Report each line below that carries the word "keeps".

=== Section Start ===

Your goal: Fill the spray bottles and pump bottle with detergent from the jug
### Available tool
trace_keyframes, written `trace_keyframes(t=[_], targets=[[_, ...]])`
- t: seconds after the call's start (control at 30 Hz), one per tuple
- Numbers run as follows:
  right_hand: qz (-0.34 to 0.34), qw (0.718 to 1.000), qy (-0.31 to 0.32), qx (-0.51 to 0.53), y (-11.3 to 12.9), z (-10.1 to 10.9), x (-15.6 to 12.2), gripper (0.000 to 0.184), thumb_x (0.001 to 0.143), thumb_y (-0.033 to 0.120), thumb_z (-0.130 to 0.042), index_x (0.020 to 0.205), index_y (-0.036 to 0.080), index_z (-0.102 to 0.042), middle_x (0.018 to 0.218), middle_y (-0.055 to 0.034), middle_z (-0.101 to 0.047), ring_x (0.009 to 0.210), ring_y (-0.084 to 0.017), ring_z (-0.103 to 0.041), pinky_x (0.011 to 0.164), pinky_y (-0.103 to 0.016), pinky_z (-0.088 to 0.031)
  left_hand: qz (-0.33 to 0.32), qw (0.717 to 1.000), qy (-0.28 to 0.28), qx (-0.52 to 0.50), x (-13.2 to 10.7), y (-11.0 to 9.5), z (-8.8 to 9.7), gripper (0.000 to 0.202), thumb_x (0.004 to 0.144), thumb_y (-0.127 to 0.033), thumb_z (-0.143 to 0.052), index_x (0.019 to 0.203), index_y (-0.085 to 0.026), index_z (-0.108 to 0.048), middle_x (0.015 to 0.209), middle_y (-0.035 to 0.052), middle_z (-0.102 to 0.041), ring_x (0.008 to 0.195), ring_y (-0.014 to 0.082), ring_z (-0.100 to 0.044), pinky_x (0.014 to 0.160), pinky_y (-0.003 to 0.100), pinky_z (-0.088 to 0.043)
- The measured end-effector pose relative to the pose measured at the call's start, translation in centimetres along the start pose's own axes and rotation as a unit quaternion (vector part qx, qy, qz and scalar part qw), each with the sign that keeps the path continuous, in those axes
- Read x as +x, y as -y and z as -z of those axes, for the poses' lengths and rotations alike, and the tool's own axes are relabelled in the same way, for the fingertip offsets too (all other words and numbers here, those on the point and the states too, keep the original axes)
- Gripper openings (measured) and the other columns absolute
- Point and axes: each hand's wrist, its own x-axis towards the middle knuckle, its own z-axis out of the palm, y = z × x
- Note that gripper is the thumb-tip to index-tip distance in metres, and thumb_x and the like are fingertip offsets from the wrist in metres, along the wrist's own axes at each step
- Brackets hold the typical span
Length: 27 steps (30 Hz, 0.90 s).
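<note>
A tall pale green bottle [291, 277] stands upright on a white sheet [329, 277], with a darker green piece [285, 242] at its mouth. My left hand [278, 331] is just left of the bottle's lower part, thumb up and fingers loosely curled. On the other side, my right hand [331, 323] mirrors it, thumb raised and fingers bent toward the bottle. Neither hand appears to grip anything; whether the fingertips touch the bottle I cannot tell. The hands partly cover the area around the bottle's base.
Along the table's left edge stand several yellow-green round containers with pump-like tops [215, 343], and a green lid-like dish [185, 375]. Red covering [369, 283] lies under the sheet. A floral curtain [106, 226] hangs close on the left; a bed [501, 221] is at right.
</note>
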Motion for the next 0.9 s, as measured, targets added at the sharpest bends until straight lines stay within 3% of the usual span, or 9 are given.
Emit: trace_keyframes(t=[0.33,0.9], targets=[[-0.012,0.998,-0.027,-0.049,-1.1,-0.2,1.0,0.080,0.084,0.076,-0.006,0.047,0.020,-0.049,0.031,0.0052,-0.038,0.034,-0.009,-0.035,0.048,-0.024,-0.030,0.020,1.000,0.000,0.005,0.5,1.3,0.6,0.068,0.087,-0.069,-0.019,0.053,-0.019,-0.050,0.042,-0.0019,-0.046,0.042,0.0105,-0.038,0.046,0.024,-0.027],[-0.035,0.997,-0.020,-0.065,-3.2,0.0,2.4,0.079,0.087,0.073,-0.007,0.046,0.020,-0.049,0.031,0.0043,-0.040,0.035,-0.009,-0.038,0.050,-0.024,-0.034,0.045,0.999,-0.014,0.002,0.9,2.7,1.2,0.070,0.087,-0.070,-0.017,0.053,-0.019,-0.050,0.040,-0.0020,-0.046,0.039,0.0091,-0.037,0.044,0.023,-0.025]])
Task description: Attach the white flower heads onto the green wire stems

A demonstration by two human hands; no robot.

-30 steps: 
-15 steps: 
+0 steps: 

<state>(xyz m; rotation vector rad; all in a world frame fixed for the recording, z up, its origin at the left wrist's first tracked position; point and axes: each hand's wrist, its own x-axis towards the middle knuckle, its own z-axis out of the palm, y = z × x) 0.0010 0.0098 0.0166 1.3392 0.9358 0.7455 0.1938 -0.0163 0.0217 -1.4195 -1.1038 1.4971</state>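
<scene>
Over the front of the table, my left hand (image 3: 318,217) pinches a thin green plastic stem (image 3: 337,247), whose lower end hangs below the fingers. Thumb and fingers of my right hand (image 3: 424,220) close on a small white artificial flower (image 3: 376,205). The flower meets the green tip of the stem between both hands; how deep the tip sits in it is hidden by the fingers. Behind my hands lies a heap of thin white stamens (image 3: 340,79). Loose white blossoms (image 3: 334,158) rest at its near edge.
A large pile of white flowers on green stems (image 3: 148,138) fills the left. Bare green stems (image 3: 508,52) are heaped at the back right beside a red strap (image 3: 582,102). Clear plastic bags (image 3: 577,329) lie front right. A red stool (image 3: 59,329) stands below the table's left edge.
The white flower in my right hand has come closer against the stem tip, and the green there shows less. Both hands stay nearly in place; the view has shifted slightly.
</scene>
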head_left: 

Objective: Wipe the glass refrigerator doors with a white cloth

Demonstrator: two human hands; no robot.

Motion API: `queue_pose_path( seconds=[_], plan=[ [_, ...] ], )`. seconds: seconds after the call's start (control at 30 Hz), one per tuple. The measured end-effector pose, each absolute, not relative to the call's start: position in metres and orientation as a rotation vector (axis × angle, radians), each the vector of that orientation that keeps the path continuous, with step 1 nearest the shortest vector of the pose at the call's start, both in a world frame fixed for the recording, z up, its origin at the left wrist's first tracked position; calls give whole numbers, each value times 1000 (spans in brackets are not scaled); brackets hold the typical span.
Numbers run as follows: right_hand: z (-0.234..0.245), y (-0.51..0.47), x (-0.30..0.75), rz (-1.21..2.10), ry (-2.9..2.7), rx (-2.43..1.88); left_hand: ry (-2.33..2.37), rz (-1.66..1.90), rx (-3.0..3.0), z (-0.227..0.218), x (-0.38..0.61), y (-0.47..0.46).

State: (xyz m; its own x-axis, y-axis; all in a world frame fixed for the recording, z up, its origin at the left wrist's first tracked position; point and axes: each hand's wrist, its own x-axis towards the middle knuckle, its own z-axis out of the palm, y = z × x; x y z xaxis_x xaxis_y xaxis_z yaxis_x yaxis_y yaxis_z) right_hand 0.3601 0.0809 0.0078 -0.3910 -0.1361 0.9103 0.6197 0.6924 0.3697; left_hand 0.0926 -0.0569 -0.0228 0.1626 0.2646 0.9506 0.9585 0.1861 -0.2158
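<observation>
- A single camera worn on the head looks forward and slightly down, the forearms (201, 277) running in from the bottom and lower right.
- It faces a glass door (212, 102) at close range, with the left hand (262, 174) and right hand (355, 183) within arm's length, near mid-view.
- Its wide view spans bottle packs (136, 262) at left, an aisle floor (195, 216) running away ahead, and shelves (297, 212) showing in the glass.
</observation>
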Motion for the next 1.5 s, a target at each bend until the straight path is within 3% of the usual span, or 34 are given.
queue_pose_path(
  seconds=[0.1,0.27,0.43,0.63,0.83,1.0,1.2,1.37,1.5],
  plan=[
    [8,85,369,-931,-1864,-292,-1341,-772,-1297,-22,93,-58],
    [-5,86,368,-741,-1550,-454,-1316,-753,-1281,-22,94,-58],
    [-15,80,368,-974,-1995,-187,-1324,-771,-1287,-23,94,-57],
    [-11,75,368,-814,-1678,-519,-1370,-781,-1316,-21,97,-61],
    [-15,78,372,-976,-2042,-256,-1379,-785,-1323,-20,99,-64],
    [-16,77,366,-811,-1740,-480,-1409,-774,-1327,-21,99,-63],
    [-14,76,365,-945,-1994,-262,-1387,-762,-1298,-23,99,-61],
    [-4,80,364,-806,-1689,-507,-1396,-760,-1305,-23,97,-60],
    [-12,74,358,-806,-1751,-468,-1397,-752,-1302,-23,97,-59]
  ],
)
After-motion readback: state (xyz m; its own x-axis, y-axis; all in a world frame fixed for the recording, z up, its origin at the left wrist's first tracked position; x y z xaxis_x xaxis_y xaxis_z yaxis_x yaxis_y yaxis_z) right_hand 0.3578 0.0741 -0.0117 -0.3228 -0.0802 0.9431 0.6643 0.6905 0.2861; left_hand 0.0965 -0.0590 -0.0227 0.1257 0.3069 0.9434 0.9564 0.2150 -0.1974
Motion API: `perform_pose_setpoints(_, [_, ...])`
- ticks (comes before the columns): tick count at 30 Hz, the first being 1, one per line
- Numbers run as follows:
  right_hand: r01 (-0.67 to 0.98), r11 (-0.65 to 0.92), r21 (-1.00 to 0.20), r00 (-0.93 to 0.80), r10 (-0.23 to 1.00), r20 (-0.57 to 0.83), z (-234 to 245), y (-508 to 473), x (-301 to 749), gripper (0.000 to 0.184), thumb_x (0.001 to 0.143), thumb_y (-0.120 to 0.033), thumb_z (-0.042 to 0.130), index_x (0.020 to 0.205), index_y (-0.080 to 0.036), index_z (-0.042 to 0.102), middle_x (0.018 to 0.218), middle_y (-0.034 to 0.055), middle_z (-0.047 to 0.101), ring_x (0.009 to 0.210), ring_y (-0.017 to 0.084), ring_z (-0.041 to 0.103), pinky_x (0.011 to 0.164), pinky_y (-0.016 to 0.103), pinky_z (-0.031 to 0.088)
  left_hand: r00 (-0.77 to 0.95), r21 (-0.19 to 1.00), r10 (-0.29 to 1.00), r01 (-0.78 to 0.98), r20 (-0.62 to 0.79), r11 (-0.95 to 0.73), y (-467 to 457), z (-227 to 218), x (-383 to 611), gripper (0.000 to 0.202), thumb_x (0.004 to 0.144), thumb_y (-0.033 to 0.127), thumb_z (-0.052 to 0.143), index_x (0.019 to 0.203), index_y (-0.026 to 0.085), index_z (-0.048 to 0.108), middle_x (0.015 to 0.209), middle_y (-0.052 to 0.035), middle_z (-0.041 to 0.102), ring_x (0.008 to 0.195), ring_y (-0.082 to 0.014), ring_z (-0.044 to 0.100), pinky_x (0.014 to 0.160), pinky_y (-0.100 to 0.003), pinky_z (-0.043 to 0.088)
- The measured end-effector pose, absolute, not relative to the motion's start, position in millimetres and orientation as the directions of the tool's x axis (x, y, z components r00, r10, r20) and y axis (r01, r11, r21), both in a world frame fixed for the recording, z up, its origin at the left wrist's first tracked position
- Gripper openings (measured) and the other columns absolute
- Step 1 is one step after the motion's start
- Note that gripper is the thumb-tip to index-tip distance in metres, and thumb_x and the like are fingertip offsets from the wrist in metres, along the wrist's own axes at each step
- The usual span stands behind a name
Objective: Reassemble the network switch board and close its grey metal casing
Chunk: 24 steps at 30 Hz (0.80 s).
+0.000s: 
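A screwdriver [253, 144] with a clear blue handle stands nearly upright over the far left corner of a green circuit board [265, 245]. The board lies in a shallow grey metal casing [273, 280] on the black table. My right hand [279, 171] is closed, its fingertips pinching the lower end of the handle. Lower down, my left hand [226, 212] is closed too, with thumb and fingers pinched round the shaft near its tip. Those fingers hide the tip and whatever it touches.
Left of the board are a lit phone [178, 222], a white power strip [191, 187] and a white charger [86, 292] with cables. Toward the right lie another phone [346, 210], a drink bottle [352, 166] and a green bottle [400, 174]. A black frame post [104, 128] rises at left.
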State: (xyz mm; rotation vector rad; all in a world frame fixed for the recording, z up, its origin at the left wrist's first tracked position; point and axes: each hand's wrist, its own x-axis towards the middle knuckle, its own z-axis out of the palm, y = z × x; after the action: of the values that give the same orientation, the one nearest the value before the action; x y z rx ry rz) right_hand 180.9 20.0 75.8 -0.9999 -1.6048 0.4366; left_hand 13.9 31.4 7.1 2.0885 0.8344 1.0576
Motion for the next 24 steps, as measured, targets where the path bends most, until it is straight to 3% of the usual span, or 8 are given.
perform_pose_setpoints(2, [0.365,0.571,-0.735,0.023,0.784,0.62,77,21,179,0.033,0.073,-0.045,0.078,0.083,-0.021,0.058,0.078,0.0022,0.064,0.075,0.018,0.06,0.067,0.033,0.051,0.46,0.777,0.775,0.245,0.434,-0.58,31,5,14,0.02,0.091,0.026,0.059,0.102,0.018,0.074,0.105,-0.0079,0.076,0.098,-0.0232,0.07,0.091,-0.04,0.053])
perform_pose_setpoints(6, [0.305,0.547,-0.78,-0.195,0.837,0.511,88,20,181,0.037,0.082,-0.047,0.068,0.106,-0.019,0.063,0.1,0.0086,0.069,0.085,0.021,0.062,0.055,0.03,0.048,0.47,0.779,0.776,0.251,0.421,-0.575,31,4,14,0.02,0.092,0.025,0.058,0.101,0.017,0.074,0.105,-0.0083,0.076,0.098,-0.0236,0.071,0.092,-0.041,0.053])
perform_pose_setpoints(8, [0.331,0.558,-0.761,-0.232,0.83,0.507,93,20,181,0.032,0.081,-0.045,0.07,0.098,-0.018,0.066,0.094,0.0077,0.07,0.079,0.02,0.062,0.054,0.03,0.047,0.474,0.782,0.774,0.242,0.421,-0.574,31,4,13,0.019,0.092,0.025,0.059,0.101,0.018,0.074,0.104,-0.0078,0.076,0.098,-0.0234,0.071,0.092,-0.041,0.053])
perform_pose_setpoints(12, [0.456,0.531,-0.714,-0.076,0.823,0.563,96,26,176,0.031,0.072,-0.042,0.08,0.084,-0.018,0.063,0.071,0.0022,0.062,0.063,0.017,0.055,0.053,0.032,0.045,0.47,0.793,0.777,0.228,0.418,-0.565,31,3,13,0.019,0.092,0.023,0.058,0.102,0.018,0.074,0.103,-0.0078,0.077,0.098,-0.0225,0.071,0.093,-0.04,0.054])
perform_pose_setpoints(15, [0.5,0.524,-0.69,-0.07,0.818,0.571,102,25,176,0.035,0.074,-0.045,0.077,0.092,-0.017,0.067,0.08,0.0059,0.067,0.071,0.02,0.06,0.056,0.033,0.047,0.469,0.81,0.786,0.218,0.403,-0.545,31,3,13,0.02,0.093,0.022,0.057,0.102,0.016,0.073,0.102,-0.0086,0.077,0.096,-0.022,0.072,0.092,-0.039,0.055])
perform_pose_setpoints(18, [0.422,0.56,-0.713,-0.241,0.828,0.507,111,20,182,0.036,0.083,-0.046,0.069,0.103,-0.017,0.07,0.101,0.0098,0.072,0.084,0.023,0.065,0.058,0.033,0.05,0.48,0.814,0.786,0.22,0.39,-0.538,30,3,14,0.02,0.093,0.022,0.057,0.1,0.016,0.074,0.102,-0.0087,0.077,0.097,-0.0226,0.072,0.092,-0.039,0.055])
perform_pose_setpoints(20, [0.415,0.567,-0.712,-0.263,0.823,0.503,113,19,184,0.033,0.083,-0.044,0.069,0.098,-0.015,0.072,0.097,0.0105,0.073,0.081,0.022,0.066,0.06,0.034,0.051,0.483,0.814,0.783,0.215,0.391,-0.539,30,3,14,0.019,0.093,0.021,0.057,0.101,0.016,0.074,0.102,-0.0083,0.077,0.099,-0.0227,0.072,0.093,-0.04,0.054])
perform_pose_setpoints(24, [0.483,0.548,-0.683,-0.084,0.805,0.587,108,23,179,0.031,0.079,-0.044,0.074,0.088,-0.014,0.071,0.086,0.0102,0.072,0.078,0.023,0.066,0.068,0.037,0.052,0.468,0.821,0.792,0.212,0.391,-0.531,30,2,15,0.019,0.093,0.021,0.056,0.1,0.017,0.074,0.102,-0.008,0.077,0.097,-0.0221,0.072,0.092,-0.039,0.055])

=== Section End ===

■ Written response:
- The measured end-effector pose relative to the pose measured at the call's start, translation in centimetres along the start pose's own axes and rotation as a unit quaternion (vector part qx, qy, qz and scalar part qw), each with the sign that keeps the path continuous, in those axes
Motion API: `queue_pose_path( seconds=[_], plan=[ [_, ...] ], )`. seconds: seconds after the call's start (control at 30 Hz), one per tuple. The measured end-effector pose, each absolute, not relative to the call's start: position in metres and orientation as a rotation vector (axis × angle, radians), each the vector of that orientation that keeps the path continuous, with step 1 nearest the shortest vector of the pose at the call's start, both in a world frame fixed for the recording, z up, its origin at the left wrist's first tracked position; calls give whole numbers, each value times 1000 (spans in brackets are not scaled); brackets hold the typical span.

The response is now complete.